▶ [What is required]: Answer with a single number: how many lines in the listing below include "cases"?

▶ [Data supplied]:
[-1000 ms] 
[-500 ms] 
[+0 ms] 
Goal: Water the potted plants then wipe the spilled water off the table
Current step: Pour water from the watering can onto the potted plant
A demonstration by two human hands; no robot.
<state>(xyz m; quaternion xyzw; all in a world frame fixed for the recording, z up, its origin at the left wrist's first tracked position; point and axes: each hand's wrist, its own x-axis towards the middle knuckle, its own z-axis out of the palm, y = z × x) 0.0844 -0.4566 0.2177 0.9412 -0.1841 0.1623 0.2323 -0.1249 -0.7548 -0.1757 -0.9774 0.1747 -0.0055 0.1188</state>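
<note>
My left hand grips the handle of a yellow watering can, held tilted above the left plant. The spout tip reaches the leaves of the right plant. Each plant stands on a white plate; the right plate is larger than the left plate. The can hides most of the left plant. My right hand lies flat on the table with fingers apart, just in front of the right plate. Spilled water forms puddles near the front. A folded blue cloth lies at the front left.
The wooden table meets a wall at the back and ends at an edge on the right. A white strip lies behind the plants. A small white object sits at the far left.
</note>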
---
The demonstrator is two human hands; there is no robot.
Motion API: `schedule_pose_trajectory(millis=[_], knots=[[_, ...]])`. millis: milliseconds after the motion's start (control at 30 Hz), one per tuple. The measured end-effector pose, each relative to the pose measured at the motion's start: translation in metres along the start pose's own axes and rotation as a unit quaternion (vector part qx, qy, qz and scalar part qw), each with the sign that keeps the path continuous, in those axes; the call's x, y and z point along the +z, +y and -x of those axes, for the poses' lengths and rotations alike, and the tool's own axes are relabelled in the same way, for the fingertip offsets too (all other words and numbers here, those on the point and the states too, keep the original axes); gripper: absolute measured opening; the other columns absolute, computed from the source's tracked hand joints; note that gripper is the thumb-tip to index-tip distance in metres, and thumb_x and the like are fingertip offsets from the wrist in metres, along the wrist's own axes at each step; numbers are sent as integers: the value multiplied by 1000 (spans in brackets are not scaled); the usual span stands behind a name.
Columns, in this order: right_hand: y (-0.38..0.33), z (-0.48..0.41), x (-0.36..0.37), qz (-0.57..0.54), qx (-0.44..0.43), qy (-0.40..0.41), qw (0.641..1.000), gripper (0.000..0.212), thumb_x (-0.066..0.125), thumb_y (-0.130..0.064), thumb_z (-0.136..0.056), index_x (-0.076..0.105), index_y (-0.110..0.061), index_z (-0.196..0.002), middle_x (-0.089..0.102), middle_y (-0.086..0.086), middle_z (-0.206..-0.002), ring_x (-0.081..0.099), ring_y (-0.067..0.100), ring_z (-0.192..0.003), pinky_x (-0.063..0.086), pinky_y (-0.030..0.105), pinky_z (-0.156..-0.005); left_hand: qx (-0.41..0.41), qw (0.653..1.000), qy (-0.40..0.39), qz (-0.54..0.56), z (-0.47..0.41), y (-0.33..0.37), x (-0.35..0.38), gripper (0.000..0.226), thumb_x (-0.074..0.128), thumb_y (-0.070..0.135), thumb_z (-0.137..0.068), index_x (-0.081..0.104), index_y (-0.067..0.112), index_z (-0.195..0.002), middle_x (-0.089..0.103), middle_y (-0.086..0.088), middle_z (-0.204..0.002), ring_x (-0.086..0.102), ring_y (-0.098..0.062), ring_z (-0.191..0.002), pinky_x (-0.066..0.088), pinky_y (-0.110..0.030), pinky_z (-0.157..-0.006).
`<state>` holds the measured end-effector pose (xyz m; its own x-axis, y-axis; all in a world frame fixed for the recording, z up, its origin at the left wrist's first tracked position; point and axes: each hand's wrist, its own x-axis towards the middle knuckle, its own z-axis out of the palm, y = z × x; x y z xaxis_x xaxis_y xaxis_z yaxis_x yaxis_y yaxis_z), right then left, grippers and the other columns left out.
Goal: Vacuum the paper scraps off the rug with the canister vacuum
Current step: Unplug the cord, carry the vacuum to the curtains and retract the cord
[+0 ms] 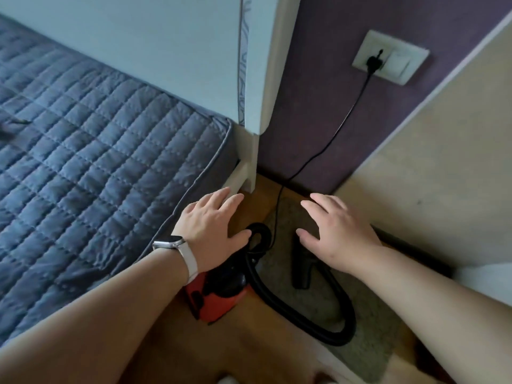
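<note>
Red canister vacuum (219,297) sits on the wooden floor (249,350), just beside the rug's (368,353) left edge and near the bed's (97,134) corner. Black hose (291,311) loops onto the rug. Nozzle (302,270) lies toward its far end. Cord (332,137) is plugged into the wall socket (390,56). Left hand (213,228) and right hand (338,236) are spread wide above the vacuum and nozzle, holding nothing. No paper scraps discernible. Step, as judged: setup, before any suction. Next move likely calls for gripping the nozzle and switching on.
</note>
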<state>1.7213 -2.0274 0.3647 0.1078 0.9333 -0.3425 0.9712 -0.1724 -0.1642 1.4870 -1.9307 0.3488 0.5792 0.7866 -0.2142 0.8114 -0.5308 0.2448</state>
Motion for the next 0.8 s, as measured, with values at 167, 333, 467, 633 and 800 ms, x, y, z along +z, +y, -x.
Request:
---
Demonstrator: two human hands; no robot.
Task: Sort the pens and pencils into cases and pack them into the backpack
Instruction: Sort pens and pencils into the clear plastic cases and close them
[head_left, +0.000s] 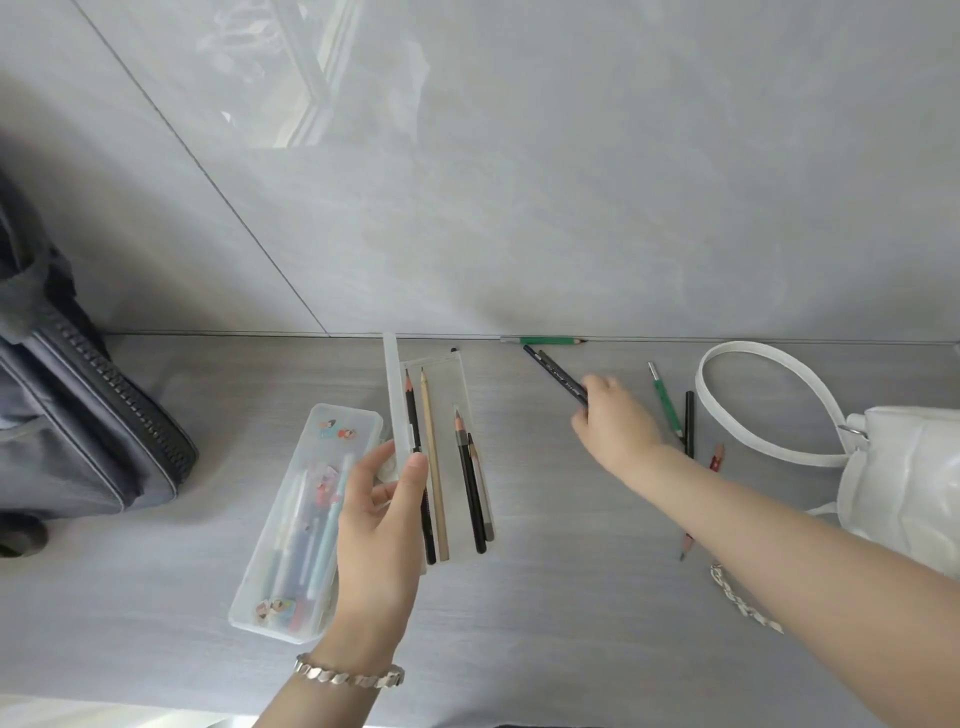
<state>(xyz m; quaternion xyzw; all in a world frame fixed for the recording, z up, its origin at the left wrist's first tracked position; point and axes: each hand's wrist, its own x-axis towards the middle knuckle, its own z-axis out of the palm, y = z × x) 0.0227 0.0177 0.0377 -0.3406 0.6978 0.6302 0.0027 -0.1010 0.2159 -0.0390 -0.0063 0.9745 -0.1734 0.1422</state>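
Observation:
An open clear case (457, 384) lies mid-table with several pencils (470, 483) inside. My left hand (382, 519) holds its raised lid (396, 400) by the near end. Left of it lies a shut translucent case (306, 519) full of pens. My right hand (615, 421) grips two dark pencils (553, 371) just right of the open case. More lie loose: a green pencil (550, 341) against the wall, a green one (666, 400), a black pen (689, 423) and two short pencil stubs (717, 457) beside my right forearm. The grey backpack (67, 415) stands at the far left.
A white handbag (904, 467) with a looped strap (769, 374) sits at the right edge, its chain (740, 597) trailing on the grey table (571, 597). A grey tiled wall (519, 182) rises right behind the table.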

▶ [Solution below]: 2